Another correspondent adds, "I have never faced pressure or external censorship. The problem is internal censorship." He recalls an incident when a producer cut off a talk-show caller who was criticizing a minister close to Qatar's ruler; the producer told the correspondent to call it a technical problem.

Technical difficulties

Incidentally, this amply funded network is no stranger to technical difficulties. A few weeks ago, the station in Doha was shut down for two days; eight workers in London kept broadcasts going for a few hours, until a 30-person reinforcement arrived. During this lapse , network personnel managed to bring small, expensive broadcastin equipment into Syria, in order to allow opposition fighters to disseminate to the world reports about the Assad regime's bloodshed.

The reports from correspondents in Syria, assisted by secret sources, stream into a control room in Doha that looks out onto a large, arch-shaped studio, where dozens of news editors and investigative reporters sit in front of computer screens. Will reports about the oppression of masses in neighboring Gulf states also find their way to millions of Al Jazeera viewers? The skimpy coverage devoted to the attempted revolution in Bahrain can be considered acquiescence to local pressure, if not the emir's outright directives. Ben-Khalifa's critics suspect he is worried about the revolutionary spirit infiltrating his own country. The network's director in Beirut, Ghassan Ben Jeddo, resigned to protest "the station's neglect of violence against protestors in Bahrain," as he put it.

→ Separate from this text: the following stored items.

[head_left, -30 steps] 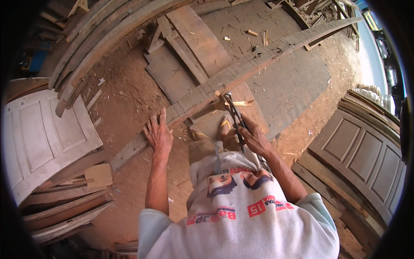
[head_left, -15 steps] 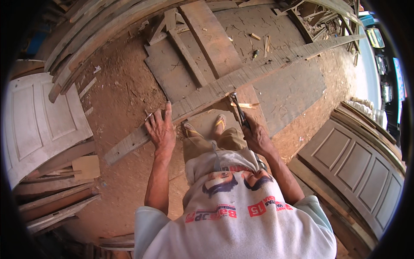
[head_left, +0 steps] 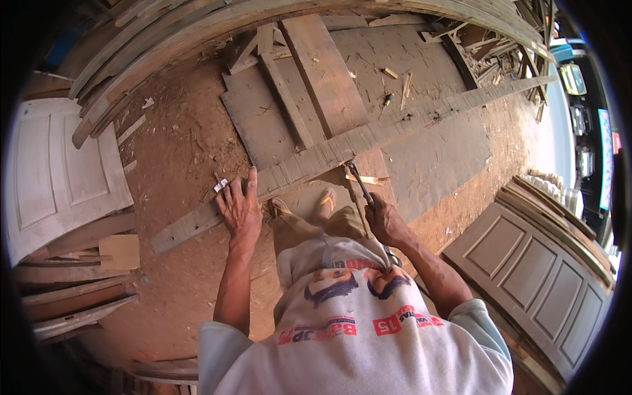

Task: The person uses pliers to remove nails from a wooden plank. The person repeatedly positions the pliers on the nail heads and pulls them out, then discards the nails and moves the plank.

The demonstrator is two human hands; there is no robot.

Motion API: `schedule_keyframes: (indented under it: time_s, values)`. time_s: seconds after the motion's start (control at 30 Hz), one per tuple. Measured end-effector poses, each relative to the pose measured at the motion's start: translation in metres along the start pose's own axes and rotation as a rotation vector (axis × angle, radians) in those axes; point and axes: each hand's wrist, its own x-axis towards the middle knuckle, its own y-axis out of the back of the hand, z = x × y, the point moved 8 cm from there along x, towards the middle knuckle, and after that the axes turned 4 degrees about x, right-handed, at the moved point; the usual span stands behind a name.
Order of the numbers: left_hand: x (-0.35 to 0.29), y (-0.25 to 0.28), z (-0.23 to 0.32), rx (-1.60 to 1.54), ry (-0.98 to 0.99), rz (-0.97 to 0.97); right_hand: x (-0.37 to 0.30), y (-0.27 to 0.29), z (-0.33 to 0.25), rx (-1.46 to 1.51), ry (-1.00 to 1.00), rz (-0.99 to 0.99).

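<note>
A long weathered plank (head_left: 303, 162) slants across in front of me, from low on the left to high on the right. My left hand (head_left: 239, 209) lies on its left part with the fingers stretched and spread. A small white scrap (head_left: 220, 185) shows at those fingers; whether they pinch it I cannot tell. My right hand (head_left: 388, 224) is closed round a dark, long-handled metal tool (head_left: 359, 179). The tool's head meets the plank's near edge, and its exact kind is unclear. Below the plank, my sandalled feet (head_left: 325, 203) show.
A wide board (head_left: 329, 76) and a small wooden frame (head_left: 283, 99) lie beyond the plank on a dark sheet (head_left: 378, 56). Panelled doors stand left (head_left: 66, 171) and right (head_left: 526, 270). Curved timbers (head_left: 164, 49) are stacked at the far left, scrap wood (head_left: 490, 52) at the far right.
My left hand has shifted slightly left and nearer to me on the plank. The right hand and its tool have also come a little nearer, the tool's head staying at the edge.
</note>
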Motion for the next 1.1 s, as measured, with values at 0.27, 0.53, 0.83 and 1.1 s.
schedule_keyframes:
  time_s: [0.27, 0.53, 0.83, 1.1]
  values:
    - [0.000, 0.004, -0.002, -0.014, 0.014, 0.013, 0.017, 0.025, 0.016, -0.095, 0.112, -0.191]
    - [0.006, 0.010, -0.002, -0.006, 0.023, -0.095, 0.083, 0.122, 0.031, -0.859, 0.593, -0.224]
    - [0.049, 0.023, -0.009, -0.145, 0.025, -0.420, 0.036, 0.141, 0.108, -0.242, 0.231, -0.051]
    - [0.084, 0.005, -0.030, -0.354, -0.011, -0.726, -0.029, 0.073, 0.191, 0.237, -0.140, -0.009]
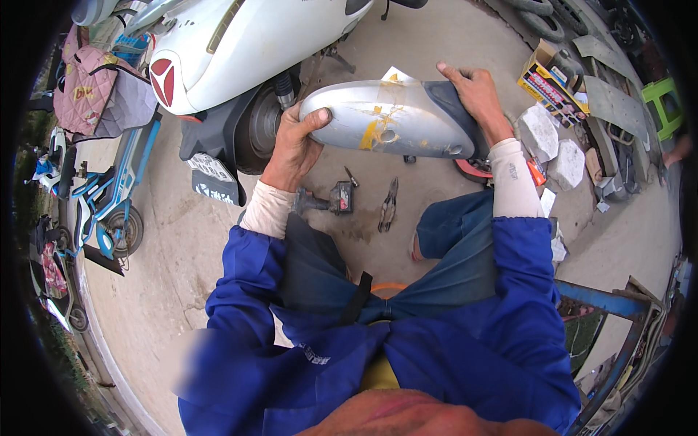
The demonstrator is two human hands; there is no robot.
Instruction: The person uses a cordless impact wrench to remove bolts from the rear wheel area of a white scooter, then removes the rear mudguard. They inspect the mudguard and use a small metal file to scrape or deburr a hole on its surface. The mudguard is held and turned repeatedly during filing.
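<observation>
A silver-grey scooter fender (363, 116) with yellow tape-like patches and scuffs is held lengthwise in front of me, above the floor. My left hand (297, 142) grips its left end, thumb on top and fingers underneath, close to the scooter's rear wheel (259, 123). At the darker right end, my right hand (476, 94) is closed around the edge, its fingers partly hidden. Below the fender, between my knees, lie a cordless driver (339, 198), pliers (388, 206) and a small dark tool (352, 176).
A white scooter (247, 43) stands at the upper left, its licence plate (211, 171) facing me. On the right are a colourful cardboard box (549, 87), white foam blocks (566, 163) and a green stool (662, 105). A blue scooter (120, 196) is parked far left.
</observation>
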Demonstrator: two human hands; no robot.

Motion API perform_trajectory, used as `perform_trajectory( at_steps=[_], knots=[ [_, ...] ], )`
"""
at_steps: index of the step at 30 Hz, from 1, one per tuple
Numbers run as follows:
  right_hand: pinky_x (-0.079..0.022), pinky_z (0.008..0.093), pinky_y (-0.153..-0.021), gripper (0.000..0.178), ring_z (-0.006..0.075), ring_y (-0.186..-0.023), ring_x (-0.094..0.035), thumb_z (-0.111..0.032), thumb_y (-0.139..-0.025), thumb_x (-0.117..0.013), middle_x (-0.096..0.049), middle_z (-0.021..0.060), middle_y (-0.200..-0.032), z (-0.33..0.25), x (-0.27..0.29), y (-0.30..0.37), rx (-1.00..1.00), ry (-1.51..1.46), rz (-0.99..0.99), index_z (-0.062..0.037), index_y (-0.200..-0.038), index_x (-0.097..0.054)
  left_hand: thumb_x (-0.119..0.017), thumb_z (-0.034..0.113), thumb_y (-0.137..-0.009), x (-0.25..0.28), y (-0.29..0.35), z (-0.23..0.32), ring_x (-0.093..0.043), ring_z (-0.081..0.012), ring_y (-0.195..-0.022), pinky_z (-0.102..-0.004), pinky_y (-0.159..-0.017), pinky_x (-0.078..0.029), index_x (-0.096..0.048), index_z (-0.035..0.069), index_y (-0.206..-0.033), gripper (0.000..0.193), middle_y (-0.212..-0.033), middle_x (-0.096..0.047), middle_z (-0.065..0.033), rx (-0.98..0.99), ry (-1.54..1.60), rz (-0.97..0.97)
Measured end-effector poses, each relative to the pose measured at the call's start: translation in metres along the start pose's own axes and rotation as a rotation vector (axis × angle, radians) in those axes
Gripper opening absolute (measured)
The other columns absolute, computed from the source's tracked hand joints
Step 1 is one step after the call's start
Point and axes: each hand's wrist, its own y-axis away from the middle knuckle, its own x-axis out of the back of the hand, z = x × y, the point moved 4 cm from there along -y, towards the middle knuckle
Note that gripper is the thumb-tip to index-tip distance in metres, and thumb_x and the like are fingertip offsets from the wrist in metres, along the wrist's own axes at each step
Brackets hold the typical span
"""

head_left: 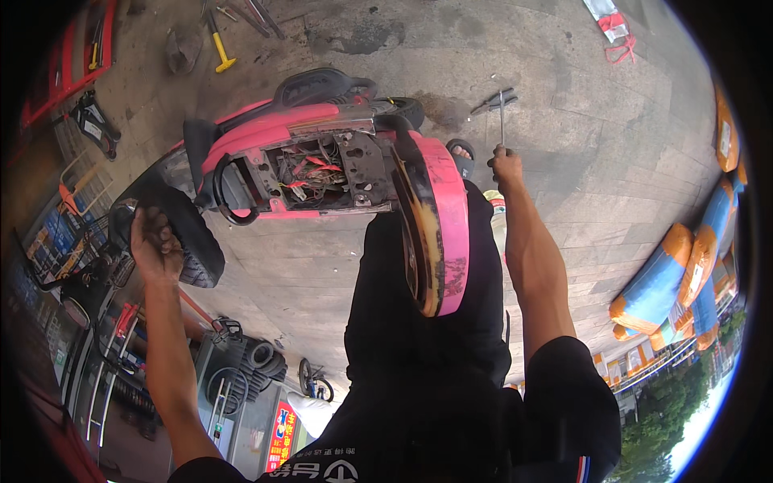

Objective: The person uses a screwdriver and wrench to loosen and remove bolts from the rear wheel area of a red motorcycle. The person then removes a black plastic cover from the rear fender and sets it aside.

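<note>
In front of me lies a pink scooter body [266, 145], its compartment uncovered, showing tangled wires [312, 173] with red pieces among them. My left hand [157, 245] is closed, fingers curled on a black padded part [187, 237] that looks like the scooter's seat. Out to the right, over the paving, my right hand [506, 165] grips a tool with a long thin metal shaft [502, 121] pointing away from me; the fist hides most of its handle. The pink rear panel [451, 233], scuffed near its tip, reaches back between my legs.
Dark pliers-like tools [485, 105] lie on the paving beyond my right hand. A yellow-headed hammer [223, 56] is at the far left. Blue and orange wrapped bundles [656, 278] line the right side. Stacked tyres [256, 366] stand at the lower left.
</note>
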Motion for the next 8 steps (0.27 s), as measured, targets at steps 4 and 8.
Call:
perform_trajectory(
  at_steps=[4,8],
  knots=[
    [-0.052,0.0426,-0.08,0.047,0.0388,-0.095,-0.067,-0.031,-0.087,-0.05,-0.067,0.0282,-0.102,0.09,-0.035,0.003,-0.147,0.271,-0.135,0.0101,-0.104,-0.065,-0.057,0.026,-0.097,0.01,-0.018,0.004,-0.053,-0.0079,-0.053,-0.0155,-0.036,-0.039,-0.062,0.005,-0.098,0.022,-0.079,-0.062,-0.0044,-0.116,0.001,-0.087],
    [-0.041,0.0373,-0.106,0.06,0.0349,-0.119,-0.058,-0.032,-0.085,-0.055,-0.06,0.0277,-0.123,0.157,-0.064,0.031,-0.16,0.495,-0.212,0.0117,-0.126,-0.055,-0.056,0.025,-0.097,0.026,-0.038,0.012,-0.058,-0.0106,-0.056,-0.0158,-0.038,-0.044,-0.063,0.003,-0.103,0.024,-0.085,-0.066,-0.0087,-0.159,0.006,-0.241]
  ],
)
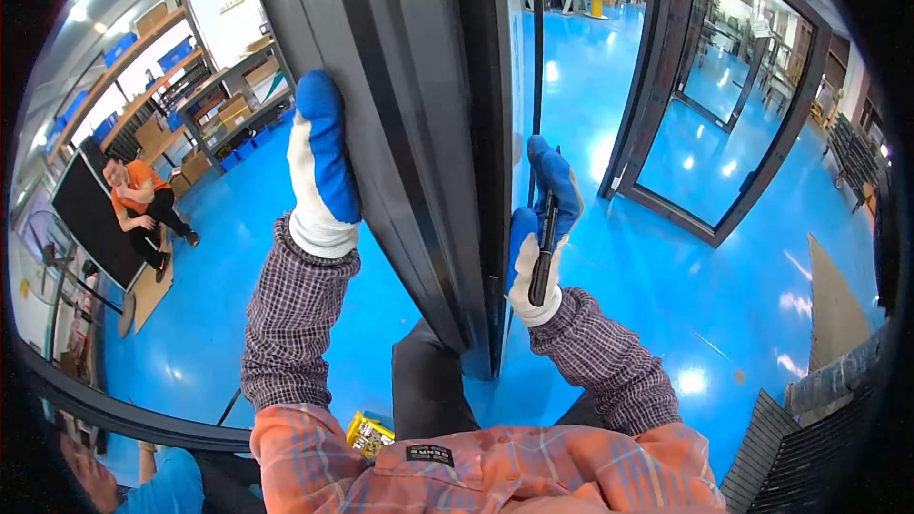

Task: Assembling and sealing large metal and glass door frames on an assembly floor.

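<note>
A tall dark grey metal frame [419, 86], like the edge of a door or window sash, stands upright right in front of me. My left hand [327, 167], in a blue and white work glove, lies against its left face with the fingers stretched upward. On the other side, my right hand [564, 205], gloved alike, is closed around a slim black hand tool [543, 271] beside the frame's glazed side. The tool points upward; its exact kind cannot be made out.
A framed glass door [719, 219] stands at right. Shelving with boxes [233, 114] is at left, near a person in orange [143, 190] sitting low. Another person in blue [171, 485] is at lower left. Dark slatted panels [776, 443] and cardboard [838, 295] lie at lower right.
</note>
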Demonstrator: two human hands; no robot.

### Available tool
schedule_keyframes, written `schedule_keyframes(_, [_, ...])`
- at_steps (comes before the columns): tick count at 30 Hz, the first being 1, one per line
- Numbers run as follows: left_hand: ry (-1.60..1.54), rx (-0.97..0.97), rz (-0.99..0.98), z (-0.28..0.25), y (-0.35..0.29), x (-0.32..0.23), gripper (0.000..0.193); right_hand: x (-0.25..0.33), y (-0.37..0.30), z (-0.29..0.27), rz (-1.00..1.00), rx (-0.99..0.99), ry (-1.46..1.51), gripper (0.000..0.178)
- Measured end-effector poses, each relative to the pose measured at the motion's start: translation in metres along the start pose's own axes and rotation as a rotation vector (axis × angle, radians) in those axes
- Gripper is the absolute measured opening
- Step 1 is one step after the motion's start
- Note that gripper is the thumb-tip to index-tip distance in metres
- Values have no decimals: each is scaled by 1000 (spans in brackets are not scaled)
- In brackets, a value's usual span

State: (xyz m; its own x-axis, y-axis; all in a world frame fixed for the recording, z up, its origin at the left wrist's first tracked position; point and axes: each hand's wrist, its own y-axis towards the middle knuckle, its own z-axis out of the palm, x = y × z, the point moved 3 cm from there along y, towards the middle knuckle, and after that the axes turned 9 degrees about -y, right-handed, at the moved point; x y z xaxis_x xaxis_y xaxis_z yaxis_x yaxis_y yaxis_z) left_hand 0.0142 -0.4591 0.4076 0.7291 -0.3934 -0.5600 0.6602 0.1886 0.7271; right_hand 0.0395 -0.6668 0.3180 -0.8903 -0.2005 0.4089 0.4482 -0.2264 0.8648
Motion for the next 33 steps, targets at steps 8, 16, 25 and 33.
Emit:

Egyptian Sheikh Yusuf al-Qaradawi, a Sunni leader who resides in Doha, is a close associate of the network's last director general, Wadah Khanfar, a Jordanian of Palestinian origin. Qaradawi, who has a regular program on the network, claims that rebels in Bahrain want to turn the archipelago into a Shi'ite regime (Anstey claims Al Jazeera's relatively skimpy coverage of events in Bahrain was solely due to the fact that its crews were expelled from the country ).

While the impact of local political pressures on the network's broadcasts remains speculative, U.S. influence on Al Jazeera is amply documented in evidence released by WikiLeaks. A cable sent to Washington in October 2005 from the U.S. Embassy in Doha reveals secret links between American intelligence and Khanfar. A news presenter on the network's Syrian affiliate, Luna al-Shebl, accused Qatar's ruler and Khanfar of promoting Zionist-American interests; she was sent packing. It was an unlikely accusation to level against a journalist from a village near Jenin.

A few weeks later, Al Jazeera and Khanfar parted ways. The latter had directed the network for eight years. The emir appointed a relative, Ahmad Bin Jassim al-Thani, to replace Khanfar. The new director general cames with experience in managing Gulf gas corporations; Al Jazeera insiders report that for now, Al-Thani is busy improving the network's management, so as to bring it in line with the quality of its news broadcasts.

In his lecture in Doha, Ihsanoglu rejected the term "Arab Spring" - not because the revolutions started during a Tunisian winter, but because real change in the Arab-Muslim world cannot be brought about in one season, or even one year. Nobody knows when and how the uprisings will end. In Doha, commentators fear the uprisings could prove to be a Pyrrhic victory; associates of Al Jazeera point out that liberal-democratic regimes have their own independent news outlets, whereas radical-theocratic regimes will at some point kick Al Jazeera out.